◆ Exercise aim
Look below for the line with "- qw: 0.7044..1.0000" and the line with "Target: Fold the". Copy exactly those two lines and every line between, but not the pictures.

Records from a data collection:
════════
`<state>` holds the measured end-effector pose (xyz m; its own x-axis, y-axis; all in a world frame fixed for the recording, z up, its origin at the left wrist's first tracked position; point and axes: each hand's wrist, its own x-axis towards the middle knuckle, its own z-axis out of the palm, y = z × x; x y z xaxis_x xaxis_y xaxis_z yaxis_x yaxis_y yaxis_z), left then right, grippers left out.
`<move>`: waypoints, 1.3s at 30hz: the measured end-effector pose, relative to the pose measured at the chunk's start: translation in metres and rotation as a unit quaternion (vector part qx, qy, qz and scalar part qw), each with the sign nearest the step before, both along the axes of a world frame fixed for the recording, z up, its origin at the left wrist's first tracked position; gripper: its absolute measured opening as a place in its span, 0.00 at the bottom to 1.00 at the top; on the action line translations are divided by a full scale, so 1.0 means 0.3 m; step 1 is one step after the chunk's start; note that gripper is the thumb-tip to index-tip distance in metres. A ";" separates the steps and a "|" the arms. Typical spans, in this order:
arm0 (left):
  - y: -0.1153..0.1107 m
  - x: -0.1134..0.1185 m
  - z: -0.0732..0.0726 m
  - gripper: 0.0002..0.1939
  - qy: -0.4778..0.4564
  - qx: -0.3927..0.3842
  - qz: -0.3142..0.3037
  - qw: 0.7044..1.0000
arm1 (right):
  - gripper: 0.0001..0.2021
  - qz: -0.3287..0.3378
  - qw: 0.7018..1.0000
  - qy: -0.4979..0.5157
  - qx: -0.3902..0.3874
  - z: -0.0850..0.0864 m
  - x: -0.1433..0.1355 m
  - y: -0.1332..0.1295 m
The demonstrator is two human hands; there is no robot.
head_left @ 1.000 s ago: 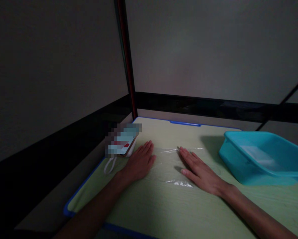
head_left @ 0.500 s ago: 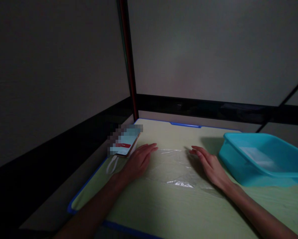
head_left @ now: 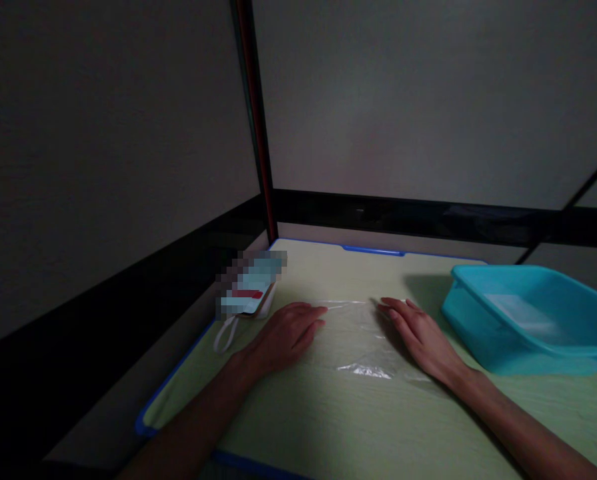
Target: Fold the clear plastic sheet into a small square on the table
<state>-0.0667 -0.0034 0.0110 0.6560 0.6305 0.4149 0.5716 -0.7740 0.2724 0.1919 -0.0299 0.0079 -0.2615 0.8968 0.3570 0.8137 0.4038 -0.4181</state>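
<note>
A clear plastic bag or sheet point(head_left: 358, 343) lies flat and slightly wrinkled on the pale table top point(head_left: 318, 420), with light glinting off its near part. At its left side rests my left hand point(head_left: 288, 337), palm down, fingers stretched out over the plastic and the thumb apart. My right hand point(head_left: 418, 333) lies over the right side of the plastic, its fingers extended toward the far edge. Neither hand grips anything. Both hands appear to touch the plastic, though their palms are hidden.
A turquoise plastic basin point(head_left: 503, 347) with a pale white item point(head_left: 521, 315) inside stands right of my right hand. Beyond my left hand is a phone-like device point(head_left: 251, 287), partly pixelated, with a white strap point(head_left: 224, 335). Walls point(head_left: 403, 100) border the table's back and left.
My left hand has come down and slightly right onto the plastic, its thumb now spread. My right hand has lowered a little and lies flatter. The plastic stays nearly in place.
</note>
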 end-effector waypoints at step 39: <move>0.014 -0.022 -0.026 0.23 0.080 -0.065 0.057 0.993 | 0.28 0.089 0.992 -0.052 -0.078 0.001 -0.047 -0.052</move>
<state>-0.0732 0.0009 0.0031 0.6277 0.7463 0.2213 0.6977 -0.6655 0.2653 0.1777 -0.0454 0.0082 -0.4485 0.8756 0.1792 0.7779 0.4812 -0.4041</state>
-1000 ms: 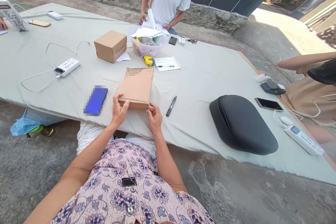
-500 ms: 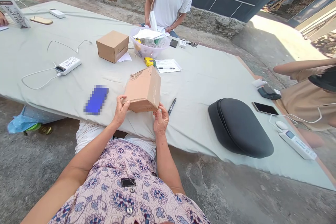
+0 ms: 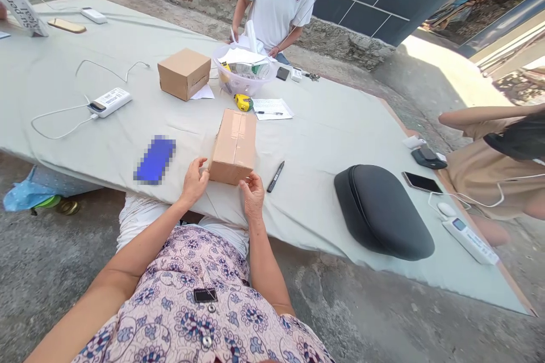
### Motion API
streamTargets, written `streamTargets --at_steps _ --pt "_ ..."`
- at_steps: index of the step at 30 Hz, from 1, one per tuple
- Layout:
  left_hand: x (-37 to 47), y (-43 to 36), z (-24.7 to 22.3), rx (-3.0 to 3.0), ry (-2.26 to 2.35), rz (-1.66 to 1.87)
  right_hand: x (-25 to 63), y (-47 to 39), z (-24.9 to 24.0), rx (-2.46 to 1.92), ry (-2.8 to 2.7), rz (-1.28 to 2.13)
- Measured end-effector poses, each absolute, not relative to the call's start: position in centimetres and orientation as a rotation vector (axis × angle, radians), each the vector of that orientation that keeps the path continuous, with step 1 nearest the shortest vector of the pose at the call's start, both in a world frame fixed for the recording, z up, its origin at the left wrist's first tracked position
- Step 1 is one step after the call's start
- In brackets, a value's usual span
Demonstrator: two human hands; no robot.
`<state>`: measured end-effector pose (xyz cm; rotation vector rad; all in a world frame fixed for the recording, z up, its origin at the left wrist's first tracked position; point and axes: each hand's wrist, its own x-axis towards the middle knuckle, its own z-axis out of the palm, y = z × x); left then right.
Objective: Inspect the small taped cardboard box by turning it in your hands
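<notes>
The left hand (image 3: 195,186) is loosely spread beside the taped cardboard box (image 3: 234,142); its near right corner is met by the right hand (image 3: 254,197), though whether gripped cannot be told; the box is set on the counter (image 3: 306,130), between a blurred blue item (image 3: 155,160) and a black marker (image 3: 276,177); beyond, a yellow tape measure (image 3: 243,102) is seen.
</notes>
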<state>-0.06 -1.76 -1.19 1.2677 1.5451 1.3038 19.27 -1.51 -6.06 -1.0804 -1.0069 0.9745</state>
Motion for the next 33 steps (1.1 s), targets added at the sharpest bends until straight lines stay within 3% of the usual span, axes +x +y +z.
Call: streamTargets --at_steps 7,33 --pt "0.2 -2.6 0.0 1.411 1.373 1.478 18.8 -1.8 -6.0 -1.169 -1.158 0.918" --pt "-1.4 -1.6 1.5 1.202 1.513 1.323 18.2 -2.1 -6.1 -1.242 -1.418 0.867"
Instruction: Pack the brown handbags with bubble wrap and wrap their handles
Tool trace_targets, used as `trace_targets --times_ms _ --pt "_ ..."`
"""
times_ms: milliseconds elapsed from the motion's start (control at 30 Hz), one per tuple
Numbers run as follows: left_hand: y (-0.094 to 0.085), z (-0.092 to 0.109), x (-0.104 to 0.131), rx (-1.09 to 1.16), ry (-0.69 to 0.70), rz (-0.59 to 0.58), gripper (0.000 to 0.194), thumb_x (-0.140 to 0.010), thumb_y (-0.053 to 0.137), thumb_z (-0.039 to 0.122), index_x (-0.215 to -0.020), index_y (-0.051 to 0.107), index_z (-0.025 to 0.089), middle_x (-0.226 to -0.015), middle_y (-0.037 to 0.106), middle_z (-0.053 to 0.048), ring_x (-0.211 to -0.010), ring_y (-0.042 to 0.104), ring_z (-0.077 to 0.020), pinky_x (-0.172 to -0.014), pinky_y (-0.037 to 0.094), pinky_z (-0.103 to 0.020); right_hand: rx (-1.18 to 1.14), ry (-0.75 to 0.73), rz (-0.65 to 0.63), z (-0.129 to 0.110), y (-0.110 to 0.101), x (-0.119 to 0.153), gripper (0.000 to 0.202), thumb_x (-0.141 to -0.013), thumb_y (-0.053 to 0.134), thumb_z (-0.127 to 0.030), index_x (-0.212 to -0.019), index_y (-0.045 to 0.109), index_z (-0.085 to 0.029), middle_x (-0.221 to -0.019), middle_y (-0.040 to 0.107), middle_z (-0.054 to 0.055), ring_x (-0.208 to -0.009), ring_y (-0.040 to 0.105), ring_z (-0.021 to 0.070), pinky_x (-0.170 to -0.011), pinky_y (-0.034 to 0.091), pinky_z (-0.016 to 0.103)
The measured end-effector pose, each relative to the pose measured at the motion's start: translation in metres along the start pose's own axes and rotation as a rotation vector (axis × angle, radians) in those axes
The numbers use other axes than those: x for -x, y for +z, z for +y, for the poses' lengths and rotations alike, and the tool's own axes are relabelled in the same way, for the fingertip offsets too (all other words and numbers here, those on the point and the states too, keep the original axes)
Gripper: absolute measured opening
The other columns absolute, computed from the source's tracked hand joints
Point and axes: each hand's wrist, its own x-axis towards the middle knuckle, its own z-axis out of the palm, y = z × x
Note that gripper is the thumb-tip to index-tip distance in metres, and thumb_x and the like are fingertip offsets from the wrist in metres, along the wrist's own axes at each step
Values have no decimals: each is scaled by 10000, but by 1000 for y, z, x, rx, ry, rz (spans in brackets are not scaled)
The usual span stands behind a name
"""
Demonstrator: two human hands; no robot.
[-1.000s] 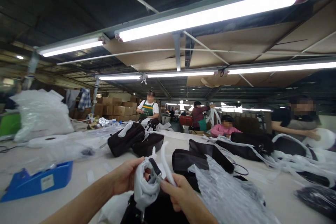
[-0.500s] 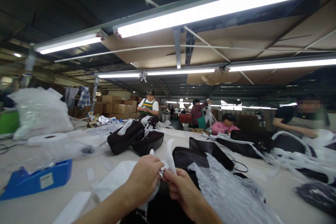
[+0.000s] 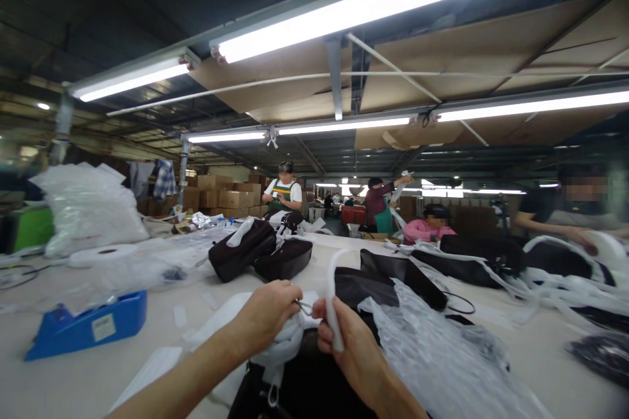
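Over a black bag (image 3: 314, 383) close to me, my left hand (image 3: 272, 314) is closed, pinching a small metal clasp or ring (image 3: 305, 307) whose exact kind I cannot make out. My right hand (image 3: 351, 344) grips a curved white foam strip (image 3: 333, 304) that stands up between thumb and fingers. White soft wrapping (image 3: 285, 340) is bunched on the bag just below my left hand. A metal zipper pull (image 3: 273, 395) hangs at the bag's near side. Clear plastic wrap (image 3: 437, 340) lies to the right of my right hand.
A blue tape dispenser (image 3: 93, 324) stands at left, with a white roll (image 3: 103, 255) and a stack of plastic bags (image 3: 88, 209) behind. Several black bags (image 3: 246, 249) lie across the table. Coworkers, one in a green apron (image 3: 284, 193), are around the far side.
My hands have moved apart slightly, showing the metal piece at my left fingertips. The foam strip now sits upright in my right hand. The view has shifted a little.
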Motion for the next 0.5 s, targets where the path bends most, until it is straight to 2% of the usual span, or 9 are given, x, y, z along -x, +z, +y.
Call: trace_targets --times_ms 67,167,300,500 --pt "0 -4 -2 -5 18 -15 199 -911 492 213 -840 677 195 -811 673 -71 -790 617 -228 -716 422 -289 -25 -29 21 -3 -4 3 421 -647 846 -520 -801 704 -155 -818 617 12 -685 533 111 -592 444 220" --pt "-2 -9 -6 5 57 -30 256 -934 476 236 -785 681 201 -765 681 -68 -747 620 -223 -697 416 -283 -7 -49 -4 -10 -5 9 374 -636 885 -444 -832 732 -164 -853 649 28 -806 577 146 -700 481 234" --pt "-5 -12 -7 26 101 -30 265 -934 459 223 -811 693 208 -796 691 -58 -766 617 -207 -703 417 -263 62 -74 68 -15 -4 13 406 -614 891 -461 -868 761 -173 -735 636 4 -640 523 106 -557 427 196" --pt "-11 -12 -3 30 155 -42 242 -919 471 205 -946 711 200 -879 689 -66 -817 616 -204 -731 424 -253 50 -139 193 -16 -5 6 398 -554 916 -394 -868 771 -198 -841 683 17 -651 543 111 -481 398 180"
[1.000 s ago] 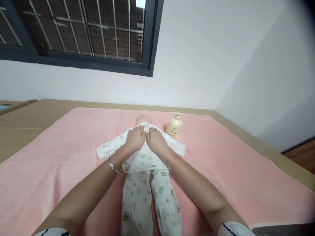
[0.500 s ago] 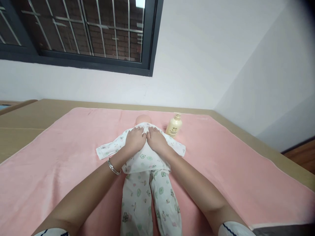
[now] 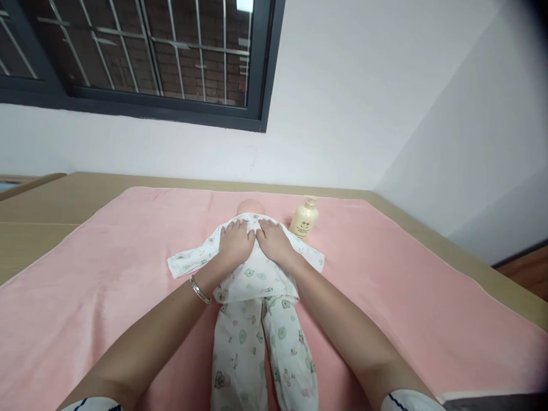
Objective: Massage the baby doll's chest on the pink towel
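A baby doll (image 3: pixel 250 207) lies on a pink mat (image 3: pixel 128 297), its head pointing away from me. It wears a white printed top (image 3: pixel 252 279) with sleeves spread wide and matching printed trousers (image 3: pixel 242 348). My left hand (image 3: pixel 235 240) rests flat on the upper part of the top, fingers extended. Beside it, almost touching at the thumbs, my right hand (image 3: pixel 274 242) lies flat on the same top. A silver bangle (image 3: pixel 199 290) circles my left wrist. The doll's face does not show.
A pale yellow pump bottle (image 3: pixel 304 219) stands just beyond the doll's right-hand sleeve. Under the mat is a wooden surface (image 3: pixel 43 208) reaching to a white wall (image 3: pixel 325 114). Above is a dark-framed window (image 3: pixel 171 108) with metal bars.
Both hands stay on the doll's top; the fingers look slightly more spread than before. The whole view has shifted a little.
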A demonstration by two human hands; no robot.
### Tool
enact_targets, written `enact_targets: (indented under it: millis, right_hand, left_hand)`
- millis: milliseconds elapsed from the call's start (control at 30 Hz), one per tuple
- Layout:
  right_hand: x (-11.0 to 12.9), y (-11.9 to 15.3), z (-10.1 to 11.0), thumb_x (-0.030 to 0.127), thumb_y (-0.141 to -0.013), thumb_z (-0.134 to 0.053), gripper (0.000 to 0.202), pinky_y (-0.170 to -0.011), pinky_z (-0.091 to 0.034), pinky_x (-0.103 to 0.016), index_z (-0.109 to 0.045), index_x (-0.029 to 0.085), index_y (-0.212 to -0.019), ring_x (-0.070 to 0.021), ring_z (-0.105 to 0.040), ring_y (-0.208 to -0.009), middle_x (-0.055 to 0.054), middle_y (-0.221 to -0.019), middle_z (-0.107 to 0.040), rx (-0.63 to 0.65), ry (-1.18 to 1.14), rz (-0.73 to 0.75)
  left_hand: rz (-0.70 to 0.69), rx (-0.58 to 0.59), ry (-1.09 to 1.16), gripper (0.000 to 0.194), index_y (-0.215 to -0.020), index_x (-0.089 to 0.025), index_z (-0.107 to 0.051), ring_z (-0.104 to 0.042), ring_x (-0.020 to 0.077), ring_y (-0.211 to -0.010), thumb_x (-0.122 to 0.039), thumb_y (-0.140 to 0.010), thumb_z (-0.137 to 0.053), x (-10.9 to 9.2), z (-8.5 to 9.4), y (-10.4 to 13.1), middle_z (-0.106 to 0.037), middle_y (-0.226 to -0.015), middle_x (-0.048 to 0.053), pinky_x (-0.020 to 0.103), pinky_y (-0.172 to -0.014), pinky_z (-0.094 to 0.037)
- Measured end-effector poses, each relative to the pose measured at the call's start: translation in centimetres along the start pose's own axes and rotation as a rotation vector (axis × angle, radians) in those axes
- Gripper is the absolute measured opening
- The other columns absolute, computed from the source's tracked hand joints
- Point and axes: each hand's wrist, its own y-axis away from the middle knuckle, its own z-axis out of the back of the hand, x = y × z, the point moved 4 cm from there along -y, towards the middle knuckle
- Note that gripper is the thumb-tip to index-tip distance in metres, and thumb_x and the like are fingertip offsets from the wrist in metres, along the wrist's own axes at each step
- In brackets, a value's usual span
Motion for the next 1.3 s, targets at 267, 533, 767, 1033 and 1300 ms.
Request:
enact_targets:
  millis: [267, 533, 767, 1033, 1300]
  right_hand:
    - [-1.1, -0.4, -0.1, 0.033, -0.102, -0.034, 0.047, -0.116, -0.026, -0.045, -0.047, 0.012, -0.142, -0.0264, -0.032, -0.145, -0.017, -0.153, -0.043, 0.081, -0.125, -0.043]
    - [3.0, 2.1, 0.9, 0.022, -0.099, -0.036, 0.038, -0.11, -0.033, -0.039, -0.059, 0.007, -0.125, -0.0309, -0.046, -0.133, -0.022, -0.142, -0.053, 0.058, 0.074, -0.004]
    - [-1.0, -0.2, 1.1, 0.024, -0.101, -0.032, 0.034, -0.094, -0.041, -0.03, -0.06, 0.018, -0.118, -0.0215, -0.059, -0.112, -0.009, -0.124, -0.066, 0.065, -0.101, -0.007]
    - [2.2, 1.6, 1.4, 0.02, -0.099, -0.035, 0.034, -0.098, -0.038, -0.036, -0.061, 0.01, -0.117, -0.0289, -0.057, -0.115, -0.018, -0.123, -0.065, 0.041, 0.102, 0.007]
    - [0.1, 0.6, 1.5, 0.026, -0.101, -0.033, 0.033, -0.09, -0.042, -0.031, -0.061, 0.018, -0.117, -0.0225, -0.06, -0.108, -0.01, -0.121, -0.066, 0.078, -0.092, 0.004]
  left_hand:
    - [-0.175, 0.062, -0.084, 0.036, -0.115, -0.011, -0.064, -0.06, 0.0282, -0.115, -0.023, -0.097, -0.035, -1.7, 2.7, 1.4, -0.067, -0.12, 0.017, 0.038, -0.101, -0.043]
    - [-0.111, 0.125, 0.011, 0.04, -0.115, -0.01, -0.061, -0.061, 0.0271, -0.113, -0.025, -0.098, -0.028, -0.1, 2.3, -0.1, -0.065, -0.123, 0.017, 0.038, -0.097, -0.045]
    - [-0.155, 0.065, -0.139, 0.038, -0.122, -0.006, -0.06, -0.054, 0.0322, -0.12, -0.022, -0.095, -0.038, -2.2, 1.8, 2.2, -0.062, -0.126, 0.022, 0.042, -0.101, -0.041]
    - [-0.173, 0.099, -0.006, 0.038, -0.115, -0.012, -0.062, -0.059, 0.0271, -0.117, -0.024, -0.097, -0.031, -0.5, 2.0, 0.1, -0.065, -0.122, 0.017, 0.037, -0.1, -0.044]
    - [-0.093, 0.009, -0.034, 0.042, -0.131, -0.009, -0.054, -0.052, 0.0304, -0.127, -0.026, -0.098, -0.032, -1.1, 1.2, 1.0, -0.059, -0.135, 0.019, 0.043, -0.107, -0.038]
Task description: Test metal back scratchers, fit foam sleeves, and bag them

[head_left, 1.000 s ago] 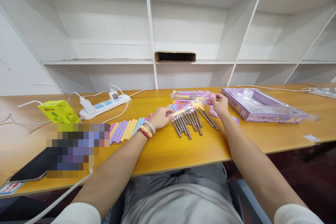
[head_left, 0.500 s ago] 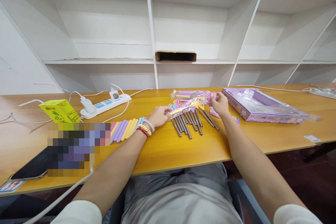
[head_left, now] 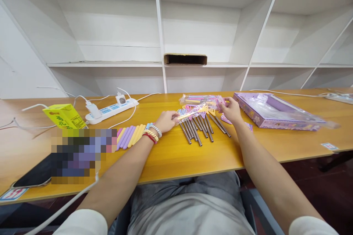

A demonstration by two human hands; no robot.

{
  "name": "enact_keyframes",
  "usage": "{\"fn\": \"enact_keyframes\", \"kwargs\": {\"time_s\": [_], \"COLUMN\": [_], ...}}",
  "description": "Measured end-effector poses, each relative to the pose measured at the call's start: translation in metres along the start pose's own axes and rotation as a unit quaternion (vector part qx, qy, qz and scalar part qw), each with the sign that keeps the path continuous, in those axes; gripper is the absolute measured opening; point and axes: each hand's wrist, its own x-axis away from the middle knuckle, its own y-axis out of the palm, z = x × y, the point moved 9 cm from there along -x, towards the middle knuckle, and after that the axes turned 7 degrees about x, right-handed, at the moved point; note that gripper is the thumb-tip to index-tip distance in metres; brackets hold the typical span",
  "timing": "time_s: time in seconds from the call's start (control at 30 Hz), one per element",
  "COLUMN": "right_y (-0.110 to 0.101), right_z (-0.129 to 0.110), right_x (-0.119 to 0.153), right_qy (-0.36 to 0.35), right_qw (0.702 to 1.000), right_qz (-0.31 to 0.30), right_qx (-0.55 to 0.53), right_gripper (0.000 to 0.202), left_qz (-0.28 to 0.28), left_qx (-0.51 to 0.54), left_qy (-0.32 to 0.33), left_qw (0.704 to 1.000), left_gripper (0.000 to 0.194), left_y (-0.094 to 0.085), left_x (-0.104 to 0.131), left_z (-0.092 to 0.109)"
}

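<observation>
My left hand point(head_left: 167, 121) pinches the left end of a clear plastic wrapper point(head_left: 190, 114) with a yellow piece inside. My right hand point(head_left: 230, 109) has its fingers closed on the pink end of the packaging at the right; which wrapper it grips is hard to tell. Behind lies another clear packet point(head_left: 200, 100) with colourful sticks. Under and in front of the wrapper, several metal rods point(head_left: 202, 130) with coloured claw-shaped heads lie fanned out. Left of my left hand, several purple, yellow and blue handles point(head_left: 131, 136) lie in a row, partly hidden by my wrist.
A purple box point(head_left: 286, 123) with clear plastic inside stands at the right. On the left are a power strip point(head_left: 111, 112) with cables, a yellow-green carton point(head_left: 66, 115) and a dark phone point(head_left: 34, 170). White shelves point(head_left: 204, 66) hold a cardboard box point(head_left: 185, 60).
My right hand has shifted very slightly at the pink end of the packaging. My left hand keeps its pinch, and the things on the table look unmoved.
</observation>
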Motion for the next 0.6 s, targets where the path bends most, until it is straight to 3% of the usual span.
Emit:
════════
◆ Output
  - qw: 0.7044..1.0000
arm1 (right):
  - gripper: 0.0001..0.2021
  - qz: -0.3287..0.3378
  - qw: 0.7018..1.0000
  - qy: -0.4979..0.5157
  - qx: -0.3902..0.3874
  - z: -0.0850..0.0864 m
  - x: -0.1433..0.1355 m
  - y: -0.1332..0.1295 m
The demonstrator is two human hands; there is no robot.
head_left @ 1.000 s ago: 
head_left @ 0.500 s ago: 
head_left @ now: 
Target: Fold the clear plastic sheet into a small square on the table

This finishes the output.